Os embarques de pau-brasil são um exemplo. Cada tora de uma carga precisava ser cortada na mata e transportada nas costas dos índios até o ponto de troca. Se tivessem de esperar que isso fosse feito com machados de pedra os navios teriam de ficar meses parados. O negócio só se tornou viável com e entrega de peças de ferro aos cuidados de um desses intermediários que se encarregava de reunir os nativos para a empreitada. Fazia isso casando-se com várias índias e prometendo artefatos de ferro a seus parentes em troca de madeira cortada e transportada.

Os índios começavam a se transformar em produtores de excedentes para a troca, recebendo ferro do intermediário. O que também explica porque foram as pequenas metalúrgicas de ferro as indústrias que criaram – ao lado do transporte (tropeiros) e da produção e comércio para o mercado interno – as primeiras fortunas de Piratininga.

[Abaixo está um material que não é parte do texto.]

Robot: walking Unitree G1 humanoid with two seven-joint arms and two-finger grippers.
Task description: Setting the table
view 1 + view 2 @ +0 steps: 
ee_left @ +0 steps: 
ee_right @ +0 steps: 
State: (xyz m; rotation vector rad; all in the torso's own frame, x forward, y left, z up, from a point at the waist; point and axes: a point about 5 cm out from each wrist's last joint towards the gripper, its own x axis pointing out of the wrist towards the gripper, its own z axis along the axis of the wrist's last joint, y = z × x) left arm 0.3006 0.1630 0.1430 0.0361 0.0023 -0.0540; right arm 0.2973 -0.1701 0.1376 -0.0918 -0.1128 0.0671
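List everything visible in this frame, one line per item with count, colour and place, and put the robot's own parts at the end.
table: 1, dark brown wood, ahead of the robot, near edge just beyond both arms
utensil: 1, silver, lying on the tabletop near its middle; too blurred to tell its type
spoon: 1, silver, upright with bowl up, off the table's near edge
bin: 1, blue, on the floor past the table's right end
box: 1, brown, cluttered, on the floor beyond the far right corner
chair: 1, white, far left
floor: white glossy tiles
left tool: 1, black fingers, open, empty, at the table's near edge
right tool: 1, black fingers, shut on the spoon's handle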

Para além da redefinição do papel do índio na história do empreendedorismo no Brasil, Caldeira fará desfilar dezenas de personagens fascinantes, parte dessa maioria dos “sem história” que construiu o Brasil que funciona, desde sempre apesar e à revelia da Metrópole ou do estado, que sempre trabalharam contra eles ao mesmo tempo em que ignoravam sua existência nos registros oficiais. Industria, comércio, transportes formaram os primeiros capitais que inúmeros fugidos do feudalismo, já desde o primeiro século da colonização acumularão e farão crescer a proporções insuspeitadas no mais puro espírito capitalista, financiando operações de risco alheias. E mostrará, pelo exame de testamentos, que antes do fim do primeiro século da colonização, o latifúndio e a posse de escravos, privilégio de uma minoria, assim como a caça ao índio, já estavam longe de ser a única atividade e nem muito menos a maior geradora de riquezas da economia colonial. Os próprios escravos africanos, aliás, seriam atores dessa economia interna que floresceu à margem da História oficial e da única “explicação de Brasil” ensinada em nossas escolas.

Sabendo que ia ser patrulhado por entrar de sola nos mitos que sustentam a esquerda brasileira até hoje, Caldeira não abre brechas na qualidade de sua pesquisa. Rigorosamente nada do que ele diz no livro fica, direta ou indiretamente, sem apoio de documentação histórica.

Mas o seu golpe de mestre é usar o ferramental marxista e citações textuais de Marx para sustentar muitas das argumentações mais demolidoras que apresenta contra pontos tidos como basilares da (falsa) “interpretação marxista” da história do Brasil.